Love, as understood by our family, not only reversed opposites but also erased distinctions completely. There will be nothing novel to Westerners in this idea; it is important only that we realize that, for the Tamil family also, mixture (kalattal) was a consciously recognized attribute of what for them also was the overarching ideal of love. This was what Anni meant by "we are all one," both here, "within these four walls," and now, "in these advanced times." People's presence with each other made them mix with each other, become used to each other, and become one.

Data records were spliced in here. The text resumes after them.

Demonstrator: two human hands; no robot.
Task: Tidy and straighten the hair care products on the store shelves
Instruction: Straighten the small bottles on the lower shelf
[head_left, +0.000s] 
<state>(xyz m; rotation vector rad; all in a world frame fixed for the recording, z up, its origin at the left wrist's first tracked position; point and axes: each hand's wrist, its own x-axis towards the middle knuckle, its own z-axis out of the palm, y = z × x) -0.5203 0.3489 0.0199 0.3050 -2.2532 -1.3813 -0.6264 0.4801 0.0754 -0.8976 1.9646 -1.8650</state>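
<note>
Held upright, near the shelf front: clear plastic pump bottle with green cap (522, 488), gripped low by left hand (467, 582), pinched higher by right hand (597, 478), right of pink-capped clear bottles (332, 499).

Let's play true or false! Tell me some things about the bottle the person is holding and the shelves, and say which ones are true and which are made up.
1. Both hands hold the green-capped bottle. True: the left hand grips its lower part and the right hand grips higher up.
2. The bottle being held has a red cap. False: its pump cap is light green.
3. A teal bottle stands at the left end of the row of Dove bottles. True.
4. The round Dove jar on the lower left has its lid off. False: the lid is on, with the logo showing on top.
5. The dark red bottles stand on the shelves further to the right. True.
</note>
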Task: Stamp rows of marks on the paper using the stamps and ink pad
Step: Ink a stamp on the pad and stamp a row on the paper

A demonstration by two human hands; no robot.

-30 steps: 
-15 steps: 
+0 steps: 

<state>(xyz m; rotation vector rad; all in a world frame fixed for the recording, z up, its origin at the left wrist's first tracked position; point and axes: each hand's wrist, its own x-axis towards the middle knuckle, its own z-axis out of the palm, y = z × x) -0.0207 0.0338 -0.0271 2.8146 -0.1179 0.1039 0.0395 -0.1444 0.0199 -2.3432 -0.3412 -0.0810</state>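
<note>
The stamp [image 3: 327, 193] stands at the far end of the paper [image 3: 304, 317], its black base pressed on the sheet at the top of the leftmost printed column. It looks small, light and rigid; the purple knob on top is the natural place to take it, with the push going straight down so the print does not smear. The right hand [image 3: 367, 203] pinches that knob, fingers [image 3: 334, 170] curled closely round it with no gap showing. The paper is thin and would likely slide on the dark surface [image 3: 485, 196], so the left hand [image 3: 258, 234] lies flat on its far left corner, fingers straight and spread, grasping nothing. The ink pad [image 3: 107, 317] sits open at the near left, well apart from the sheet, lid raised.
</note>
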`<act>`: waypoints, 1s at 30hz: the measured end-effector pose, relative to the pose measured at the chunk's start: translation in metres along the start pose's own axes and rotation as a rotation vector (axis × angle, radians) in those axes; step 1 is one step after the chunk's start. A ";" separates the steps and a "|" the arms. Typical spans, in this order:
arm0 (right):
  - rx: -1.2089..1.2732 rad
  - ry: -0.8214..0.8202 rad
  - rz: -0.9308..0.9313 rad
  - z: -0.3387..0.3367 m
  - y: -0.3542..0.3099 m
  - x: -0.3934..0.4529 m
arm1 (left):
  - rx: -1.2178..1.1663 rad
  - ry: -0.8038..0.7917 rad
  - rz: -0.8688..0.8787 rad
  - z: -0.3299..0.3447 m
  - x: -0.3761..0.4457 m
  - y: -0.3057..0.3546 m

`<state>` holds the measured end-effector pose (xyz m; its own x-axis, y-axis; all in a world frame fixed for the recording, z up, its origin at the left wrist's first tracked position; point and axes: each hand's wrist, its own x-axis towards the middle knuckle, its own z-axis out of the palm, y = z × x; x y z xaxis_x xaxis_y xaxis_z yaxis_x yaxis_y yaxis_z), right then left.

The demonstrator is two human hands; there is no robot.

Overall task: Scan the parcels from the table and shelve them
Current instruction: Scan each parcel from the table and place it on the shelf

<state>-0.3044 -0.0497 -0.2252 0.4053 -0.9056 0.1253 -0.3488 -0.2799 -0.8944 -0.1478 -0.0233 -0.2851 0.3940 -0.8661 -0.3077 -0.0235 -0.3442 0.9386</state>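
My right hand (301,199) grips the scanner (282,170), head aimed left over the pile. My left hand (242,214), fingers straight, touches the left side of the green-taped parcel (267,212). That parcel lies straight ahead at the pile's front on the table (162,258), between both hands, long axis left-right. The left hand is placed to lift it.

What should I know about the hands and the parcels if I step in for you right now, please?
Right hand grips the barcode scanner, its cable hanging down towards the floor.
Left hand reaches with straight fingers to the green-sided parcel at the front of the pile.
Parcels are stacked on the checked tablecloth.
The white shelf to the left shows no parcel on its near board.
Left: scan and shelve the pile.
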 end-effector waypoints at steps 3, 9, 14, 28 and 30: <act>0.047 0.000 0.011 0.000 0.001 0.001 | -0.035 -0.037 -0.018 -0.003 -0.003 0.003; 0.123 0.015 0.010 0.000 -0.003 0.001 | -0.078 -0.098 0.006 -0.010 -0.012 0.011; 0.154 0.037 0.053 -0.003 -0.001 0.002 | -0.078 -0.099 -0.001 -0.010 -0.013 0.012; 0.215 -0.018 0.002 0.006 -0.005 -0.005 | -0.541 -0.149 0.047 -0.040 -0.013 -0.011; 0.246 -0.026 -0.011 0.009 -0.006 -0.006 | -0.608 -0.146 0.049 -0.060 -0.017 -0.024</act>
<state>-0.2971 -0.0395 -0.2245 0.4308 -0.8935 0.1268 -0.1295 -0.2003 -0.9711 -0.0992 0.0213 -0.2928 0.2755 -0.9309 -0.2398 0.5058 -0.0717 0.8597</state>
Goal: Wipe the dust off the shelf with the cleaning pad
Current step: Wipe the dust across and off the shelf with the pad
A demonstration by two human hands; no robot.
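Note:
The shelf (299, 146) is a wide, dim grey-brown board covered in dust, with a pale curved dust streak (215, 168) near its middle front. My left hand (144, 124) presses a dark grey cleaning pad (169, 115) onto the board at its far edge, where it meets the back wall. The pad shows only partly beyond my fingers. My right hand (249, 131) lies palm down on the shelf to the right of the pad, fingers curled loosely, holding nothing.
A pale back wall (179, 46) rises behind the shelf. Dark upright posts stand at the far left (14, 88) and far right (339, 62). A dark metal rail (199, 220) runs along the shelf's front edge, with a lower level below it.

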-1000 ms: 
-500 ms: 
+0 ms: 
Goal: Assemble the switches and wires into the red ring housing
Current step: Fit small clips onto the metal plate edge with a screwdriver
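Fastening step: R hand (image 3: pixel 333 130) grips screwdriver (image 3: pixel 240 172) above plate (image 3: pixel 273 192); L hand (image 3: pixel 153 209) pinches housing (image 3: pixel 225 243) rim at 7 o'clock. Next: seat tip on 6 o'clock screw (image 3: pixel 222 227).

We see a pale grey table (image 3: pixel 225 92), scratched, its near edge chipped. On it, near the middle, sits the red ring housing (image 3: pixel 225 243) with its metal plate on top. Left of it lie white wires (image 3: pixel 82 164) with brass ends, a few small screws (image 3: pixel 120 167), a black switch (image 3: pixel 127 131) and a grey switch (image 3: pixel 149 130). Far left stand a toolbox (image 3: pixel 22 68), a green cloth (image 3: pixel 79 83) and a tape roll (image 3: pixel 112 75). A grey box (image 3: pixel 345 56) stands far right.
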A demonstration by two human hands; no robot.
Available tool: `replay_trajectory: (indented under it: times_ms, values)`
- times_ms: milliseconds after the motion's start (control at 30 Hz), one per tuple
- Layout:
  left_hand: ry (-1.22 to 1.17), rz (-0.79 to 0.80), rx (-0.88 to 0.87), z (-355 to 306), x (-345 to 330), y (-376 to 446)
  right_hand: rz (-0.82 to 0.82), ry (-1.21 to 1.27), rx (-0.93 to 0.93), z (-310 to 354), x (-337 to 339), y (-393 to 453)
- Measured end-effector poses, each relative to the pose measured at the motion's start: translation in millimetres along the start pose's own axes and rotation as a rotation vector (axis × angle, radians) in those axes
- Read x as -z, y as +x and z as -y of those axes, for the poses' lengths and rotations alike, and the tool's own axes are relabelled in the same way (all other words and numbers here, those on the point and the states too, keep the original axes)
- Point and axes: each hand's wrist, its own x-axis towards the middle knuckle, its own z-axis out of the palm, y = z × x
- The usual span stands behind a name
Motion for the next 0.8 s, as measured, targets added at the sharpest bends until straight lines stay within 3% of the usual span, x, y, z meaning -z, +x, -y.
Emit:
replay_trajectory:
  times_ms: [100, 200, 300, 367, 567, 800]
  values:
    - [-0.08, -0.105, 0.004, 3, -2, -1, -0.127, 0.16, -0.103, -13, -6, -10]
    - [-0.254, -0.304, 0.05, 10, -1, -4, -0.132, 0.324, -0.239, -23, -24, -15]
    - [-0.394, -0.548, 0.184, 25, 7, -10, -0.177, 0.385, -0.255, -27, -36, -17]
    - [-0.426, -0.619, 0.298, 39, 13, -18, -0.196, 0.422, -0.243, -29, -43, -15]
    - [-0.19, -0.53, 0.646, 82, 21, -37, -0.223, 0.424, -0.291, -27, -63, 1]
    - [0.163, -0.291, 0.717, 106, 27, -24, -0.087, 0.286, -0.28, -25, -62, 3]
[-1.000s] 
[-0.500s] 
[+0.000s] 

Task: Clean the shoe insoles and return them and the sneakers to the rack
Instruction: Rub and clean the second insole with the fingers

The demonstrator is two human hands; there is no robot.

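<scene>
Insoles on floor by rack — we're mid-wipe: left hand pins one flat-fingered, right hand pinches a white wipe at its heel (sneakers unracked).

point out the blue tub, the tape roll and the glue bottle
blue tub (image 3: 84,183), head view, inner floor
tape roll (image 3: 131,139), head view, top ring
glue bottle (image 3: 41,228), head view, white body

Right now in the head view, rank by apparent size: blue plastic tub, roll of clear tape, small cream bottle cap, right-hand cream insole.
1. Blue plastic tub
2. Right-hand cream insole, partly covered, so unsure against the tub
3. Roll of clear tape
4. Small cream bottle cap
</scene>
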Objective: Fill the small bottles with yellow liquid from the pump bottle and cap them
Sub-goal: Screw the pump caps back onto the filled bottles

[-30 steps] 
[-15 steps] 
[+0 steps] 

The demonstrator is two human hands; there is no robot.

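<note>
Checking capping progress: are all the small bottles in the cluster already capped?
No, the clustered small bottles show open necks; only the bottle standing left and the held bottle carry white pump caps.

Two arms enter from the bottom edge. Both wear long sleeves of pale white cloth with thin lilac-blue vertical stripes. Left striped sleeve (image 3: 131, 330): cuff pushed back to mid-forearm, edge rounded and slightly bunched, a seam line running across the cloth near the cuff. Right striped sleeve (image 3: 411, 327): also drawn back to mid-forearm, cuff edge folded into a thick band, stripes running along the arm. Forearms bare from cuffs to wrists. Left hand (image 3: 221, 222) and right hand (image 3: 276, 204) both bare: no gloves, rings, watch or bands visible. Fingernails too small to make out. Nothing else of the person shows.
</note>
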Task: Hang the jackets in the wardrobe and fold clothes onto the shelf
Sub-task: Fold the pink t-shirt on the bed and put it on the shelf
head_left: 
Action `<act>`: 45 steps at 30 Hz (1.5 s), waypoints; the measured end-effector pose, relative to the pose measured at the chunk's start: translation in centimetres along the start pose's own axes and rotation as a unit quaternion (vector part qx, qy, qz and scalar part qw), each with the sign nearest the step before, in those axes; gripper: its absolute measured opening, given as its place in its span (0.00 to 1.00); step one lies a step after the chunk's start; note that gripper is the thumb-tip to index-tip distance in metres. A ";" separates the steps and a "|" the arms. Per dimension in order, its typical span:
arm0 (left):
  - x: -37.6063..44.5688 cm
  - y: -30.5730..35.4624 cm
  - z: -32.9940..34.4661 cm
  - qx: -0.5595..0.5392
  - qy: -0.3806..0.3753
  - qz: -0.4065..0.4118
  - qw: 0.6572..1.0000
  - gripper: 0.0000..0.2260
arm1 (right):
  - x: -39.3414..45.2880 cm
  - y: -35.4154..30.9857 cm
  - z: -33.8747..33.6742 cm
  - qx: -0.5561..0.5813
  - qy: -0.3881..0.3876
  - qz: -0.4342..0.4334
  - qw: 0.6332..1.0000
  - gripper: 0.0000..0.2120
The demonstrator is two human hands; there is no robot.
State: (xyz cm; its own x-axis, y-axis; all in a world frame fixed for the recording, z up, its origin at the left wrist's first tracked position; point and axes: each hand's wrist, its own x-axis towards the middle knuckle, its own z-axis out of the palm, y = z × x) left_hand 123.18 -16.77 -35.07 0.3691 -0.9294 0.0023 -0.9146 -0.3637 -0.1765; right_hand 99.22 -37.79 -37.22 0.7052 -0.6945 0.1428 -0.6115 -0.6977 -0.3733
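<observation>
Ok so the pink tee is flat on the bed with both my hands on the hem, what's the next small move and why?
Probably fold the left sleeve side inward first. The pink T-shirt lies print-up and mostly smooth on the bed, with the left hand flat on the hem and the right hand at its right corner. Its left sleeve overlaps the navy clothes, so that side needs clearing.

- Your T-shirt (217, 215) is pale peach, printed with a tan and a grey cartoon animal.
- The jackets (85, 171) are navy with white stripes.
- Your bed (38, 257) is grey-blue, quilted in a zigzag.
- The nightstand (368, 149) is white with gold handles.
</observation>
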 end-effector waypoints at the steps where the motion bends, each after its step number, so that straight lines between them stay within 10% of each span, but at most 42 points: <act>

It was impolite because unloving to treat oneself and one's own with more favor than one allowed others, at least within the four walls, in places where love should prevail. To discriminate was ora vañcakam (the deceitfulness of boundaries, that is, drawing lines). The politest, most loving pronoun was the first person plural inclusive nam, meaning "we (including you)." One used it, within the very innermost walls, when talking in one's mind to oneself. One used it when referring either to "my house" or to "your house"?; both were called, politely, "our house." Anni elevated me to the status of her equal by often referring to women of our age (nam vayacu) and laying out the rules that we both should follow. It caused members of our family distress
when I said "your children." All of them, including my own, were "our children," and, if I needed to distinguish between them, I should refer to them by name. In the extreme, this mixture of yours and mine into ours became reversal again—mine were called yours, and yours mine. So when I wrote to Ayya's sister Porutcelvi that my second child had been born, she wrote back, "I can't wait to see my new son."
This kind of total mixing—the sharing and trading of homes, of children, of selves—was necessary for the existence of love. So Ayya explained the Kannappan[*] story, a story he returned to again and again, of a devotee so loving he tore out his eye to put as medicine on an image of Shiva when he saw that the eye of the image was bleeding. Then the second eye of the image started to bleed, and Kannappan reached for his own second eye to tear it out like the first, when Shiva stopped him. Ayya said, "This story proves that God has no love. Otherwise he would have recognized Kannappan's love from the first and saved both his eyes, not only one. It was only after Kannappan placed one of his eyes on the image that God, seeing through Kannappan's eye, understood Kannappan's pain.
"In order for you to understand my heart, you must see through my eyes. In order for me to understand your heart, I must see through yours."